What appears from the first line of the data below through the line containing "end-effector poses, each", both included, should be copied exactly, and nothing else.

-- Data block --
---

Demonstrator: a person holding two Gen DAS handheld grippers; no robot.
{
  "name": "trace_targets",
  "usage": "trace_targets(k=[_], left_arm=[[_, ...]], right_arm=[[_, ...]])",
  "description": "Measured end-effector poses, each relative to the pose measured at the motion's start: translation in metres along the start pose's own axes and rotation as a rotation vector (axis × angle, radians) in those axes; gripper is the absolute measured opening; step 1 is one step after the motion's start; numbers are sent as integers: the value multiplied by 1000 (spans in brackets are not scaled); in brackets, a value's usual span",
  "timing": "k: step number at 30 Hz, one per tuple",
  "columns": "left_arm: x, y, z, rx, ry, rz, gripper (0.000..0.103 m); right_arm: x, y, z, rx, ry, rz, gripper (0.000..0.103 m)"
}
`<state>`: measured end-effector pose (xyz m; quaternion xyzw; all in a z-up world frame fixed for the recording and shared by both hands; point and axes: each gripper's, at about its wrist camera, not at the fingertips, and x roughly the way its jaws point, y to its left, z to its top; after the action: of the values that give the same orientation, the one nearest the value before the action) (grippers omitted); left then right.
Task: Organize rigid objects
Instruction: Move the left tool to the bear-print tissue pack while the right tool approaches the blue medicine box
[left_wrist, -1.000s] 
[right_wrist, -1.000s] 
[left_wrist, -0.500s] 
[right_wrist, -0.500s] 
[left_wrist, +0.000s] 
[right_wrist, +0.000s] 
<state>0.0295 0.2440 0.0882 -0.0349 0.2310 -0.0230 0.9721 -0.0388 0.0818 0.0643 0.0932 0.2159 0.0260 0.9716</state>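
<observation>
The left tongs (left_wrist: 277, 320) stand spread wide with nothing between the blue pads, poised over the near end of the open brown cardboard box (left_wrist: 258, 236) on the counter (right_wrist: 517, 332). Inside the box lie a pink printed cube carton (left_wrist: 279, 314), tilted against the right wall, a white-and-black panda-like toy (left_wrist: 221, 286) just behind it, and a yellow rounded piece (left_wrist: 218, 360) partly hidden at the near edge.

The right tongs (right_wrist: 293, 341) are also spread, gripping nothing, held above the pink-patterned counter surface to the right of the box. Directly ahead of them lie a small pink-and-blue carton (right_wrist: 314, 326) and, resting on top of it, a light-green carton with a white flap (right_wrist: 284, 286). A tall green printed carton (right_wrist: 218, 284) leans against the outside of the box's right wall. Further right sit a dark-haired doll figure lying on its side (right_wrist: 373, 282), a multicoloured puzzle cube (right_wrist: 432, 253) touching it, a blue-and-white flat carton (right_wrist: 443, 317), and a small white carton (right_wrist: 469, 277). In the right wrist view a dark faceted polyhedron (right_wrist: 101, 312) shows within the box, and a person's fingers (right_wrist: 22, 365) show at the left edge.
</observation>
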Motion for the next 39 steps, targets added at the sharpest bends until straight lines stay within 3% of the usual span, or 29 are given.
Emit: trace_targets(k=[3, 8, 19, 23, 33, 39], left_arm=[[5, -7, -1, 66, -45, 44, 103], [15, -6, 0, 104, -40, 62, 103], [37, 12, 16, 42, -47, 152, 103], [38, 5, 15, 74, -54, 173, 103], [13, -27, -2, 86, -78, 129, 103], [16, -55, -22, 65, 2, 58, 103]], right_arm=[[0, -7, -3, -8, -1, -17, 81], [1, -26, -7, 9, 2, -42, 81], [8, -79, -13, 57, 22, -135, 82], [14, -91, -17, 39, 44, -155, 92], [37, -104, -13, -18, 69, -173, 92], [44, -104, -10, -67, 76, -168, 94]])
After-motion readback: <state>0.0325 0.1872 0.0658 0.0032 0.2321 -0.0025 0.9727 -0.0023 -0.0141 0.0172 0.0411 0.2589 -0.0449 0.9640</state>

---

-- Solved exercise --
Demonstrator: a person holding two Gen DAS handheld grippers; no robot.
{
  "name": "trace_targets",
  "usage": "trace_targets(k=[_], left_arm=[[_, ...]], right_arm=[[_, ...]])",
  "description": "Measured end-effector poses, each relative to the pose measured at the motion's start: translation in metres along the start pose's own axes and rotation as a rotation vector (axis × angle, radians) in those axes; gripper is the absolute measured opening; step 1 is one step after the motion's start; numbers are sent as integers: the value multiplied by 1000 (spans in brackets are not scaled); in brackets, a value's usual span",

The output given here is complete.